What is the mechanism by which lower socioeconomic status (SES) mediates a higher risk of major adverse cardiac events (MACE)?

Methods:

The investigators tested the hypothesis that stress-associated neurobiological pathways involving up-regulated inflammation in part mediate the link between lower SES and MACE. A total of 509 individuals, median age 55 years (interquartile range, 45-66 years), underwent clinically indicated whole-body 18F-fluorodeoxyglucose positron emission tomography/computed tomography imaging and met predefined inclusion criteria, including absence of known cardiovascular disease (CVD) or active cancer.

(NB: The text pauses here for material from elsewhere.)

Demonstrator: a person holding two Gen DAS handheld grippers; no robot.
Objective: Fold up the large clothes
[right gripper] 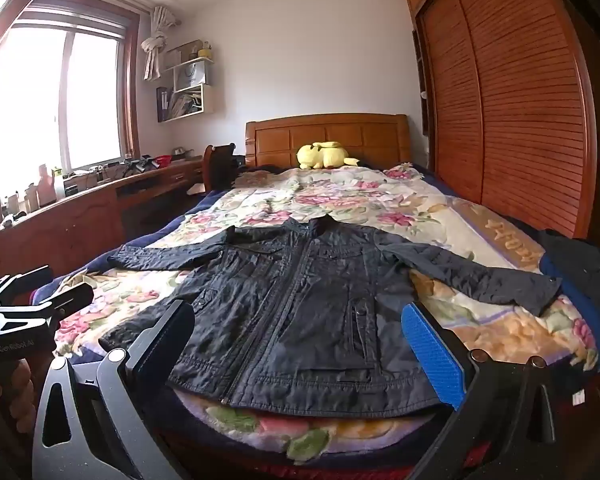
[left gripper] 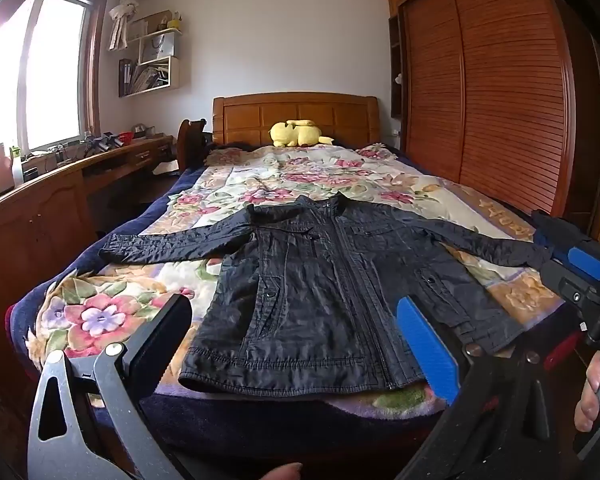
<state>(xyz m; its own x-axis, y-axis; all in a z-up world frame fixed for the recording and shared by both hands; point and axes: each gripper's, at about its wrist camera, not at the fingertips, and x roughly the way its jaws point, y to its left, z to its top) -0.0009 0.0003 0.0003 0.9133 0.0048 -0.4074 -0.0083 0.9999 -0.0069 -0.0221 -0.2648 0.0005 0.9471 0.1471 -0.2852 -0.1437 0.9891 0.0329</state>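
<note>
Floral bedspread carries a black jacket, laid flat and zipped, near the foot of the bed.

The jacket's long axis is seen running hem at 6 o'clock to collar at 12 o'clock, toward the headboard; sleeves are stretched toward 9 and 3 o'clock. Both grippers are held short of the hem, touching nothing: the left gripper and the right gripper are each shown with fingers spread wide. Slippery quilted fabric could be pinched in one layer only, so a fold might be dragged crooked; the hem overhanging the bedspread edge could slide off.
</note>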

Baseline hematopoietic tissue activity, arterial inflammation, and in a subset of 289, resting amygdalar metabolism (a measure of stress-associated neural activity) were quantified using validated 18F-fluorodeoxyglucose positron emission tomography/computed tomography methods. SES was captured by neighborhood SES factors (e.g., median household income and crime). MACE within 5 years of imaging was adjudicated. To assess associations with MACE, Cox proportional hazards models were used to derive hazard ratios (HRs) and 95% confidence intervals (CIs).

Results:

Over a median 4.0 years, 40 individuals experienced MACE. Baseline income inversely associated with amygdalar activity (standardized β: -0.157 [95% CI, -0.266 to -0.041]; p = 0.007) and arterial inflammation (β: -0.10 [95% CI, -0.18 to -0.14]; p = 0.022). Further, income associated with subsequent MACE (standardized HR, 0.67 [95% CI, 0.47 to 0.96], p = 0.029) after multivariable adjustments. Mediation analysis demonstrated that the path of: ↓ neighborhood income to ↑ amygdalar activity to ↑ bone marrow activity to ↑ arterial inflammation to ↑ MACE was significant (β: -0.01 [95% CI, -0.06 to -0.001]; p < 0.05).

Conclusions:

The authors concluded that lower SES independently predicts MACE via a serial pathway that includes higher amygdalar activity, bone marrow activity, and arterial inflammation.

Perspective:

This study reports that lower SES is associated with heightened amygdalar activity, arterial inflammation, and risk of subsequent MACE. Furthermore, this analysis supports the hypothesis that lower SES links to MACE through a serial multitissue pathway involving the amygdala, hematopoietic tissues, and arterial inflammation. Overall, the study provides supportive evidence for the existence of a neuroimmune pathway linking lower SES to CVD in adult humans. Additional research is indicated to assess novel interventions that may prevent future heart attacks and strokes and reduce SES-driven health disparities.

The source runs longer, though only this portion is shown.